2) For reminding us all of the tragic fate of Rinka (last mourned by the mighty Dog Lover, Auberon Waugh).

Feb 24, 2011 at 8:02 PM | Unregistered CommenterThe Creator

I'll be the Temple Minion of the J4R shrine.

Feb 24, 2011 at 10:41 PM | Unregistered CommenterShub

Shub

Best to check the job description before applying.

It could be worse than we thought.

Feb 24, 2011 at 11:09 PM | Unregistered CommenterBBD

BBD

"So Roy Spencer is in on the scam too? Wow."

BBD,

Now you are putting words in our mouths. All I did was take issue with your use of the word 'observation'. Didn't say anything about Roy Spencer.

Andrew

Me too. Where do I say the words "Roy" and "Spencer"? Now, perhaps I did make an allusion to your post normal scientific sweetheart "PaulB" but that is only because he is clearly a scientific ignoramus.

Feb 24, 2011 at 11:44 PM | Unregistered CommenterDon Pablo de la Sierra

Thanks chaps.

I initially called myself Justice4Rinka so I could troll LibDem websites, but I kept getting banned so I gave it up. I thought it was a bit more subtle than calling myself "Norman Scott's Pillow" or whatever.

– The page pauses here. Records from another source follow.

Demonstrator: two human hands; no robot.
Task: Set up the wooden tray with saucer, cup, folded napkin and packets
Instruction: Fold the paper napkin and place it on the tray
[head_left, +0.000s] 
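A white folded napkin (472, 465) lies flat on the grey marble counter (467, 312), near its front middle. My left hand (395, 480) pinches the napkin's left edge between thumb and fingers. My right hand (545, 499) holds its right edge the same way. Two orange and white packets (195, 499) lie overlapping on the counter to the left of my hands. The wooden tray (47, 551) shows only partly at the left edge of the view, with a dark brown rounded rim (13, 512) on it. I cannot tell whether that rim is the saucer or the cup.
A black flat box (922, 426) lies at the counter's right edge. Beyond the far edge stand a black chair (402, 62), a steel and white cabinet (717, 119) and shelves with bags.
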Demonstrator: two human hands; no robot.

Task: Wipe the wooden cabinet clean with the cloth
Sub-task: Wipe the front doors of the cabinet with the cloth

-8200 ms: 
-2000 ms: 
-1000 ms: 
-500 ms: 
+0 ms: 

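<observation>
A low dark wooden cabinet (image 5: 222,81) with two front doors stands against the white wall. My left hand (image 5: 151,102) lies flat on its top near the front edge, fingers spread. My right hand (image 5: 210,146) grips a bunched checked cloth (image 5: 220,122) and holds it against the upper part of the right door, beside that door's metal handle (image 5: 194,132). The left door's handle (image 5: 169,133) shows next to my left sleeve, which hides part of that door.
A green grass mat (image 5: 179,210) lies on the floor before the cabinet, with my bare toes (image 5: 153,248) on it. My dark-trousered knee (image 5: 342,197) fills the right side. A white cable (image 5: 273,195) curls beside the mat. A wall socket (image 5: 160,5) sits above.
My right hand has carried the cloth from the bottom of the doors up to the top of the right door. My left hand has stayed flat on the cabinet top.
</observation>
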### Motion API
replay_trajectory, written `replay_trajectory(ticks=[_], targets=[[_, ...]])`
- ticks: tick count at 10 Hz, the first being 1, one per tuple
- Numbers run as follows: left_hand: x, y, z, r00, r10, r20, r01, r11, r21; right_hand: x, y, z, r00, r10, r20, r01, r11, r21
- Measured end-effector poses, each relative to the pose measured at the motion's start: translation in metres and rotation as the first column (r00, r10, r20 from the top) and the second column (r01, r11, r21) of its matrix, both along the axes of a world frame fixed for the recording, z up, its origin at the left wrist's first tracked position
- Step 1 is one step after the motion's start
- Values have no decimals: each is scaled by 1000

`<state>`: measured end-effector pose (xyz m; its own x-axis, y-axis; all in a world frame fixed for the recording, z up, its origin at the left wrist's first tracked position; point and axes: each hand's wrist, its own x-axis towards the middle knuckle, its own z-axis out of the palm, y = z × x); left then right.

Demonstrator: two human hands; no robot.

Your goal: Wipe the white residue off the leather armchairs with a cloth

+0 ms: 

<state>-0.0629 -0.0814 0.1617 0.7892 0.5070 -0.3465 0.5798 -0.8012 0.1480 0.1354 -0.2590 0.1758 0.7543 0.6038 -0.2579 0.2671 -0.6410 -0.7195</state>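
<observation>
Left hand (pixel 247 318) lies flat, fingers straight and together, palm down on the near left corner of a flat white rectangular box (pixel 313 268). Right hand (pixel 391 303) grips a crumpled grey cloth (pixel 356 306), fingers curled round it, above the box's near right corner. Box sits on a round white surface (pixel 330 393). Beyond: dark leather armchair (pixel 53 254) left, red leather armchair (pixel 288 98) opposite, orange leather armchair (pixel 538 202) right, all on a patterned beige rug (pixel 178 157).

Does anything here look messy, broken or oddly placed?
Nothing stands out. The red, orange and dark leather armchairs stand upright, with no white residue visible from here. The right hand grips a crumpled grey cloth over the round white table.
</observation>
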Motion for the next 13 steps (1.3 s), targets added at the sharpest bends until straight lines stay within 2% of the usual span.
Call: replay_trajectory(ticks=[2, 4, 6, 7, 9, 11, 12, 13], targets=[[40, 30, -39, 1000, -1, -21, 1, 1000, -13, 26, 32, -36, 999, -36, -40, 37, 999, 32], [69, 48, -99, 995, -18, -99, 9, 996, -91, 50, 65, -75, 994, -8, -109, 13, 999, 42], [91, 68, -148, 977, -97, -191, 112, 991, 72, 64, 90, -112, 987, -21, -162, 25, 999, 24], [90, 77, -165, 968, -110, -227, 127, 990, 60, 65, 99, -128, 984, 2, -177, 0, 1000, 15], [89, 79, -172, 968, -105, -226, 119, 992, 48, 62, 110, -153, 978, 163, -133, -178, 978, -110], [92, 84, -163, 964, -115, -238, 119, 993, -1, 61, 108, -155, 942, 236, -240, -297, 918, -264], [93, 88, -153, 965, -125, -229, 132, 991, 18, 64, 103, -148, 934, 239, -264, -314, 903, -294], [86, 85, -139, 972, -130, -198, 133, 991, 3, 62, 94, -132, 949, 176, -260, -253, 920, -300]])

Sadly I know of nowhere you can petrol for £1.35 a gallon. Using a Tardis, you could get it for that price around 1983. Otherwise it's £1.35/litre maybe.

In fact the widget example is not quite right. The price of a widget will rise by £1.44, not £1.20, because of course there is 20% VAT on widgets.

Even if the whole thing is withdrawn, the price will not fall because the punters will have shown their willingness to pay an extra £1.44 for a widget. Asbestos is a good model here. The stuff is mostly not dangerous, but it's still banned in the wake of hysteria in the 1970s.

Feb 25, 2011 at 12:27 AM | Unregistered CommenterJustice4Rinka

What is global warming?
It is what happens when you are 'insufficiently educated' to realize that you have been 'psychologically manipulated'.

Who is a sceptic?
One is 'insufficiently educated' to even be 'psychologically manipulated'

Derived from Jo Abbess.

Feb 25, 2011 at 5:23 AM | Unregistered CommenterShub

With all respect, this doesn't seem to be about money. There seems to be a deeper agenda here... like someone is trying to create a global central authority under the guise of a falsified environmental issue? Why would they want to do this?Why would govts be willing to destroy their own economies to push through this scam? Despite climategate and the debunked hockey stick pseudoscience, govts and their paid scientific lackeys keep forcing this crap on the masses (e.g. EPA), even when the avarage Joe and Jill on the street clearly suspect this is a scam--hence the US midterm elections swing and Kevin Rudd losing his job.

What is so scary and important that a false issue has to be cooked up to push the world towards a global central authority?

Feb 25, 2011 at 12:09 PM | Unregistered CommenterAnonymous

"Why would they want to do this?"

Anon,

I think the gambit is the polarization of believers vs. non. that would result in a confrontation that would break down the current power structure so it can be replaced.

Power and the desire for, corrupts.

Andrew

Feb 25, 2011 at 1:28 PM | Unregistered CommenterBad Andrew

"And I also don't believe that plants can do gaseous diffusion of isotopes, any more than enzymes can tell C13 from C12. You might say I am skeptical about all of the "research" done on climate over the last 20 or 30 years.
Feb 24, 2011 at 7:10 PM | Unregistered CommenterDon Pablo de la Sierra"

You might try looking at the isotope page on wiki. C13 and C12 have appreciably different masses and this affects the way the electron bonds behave.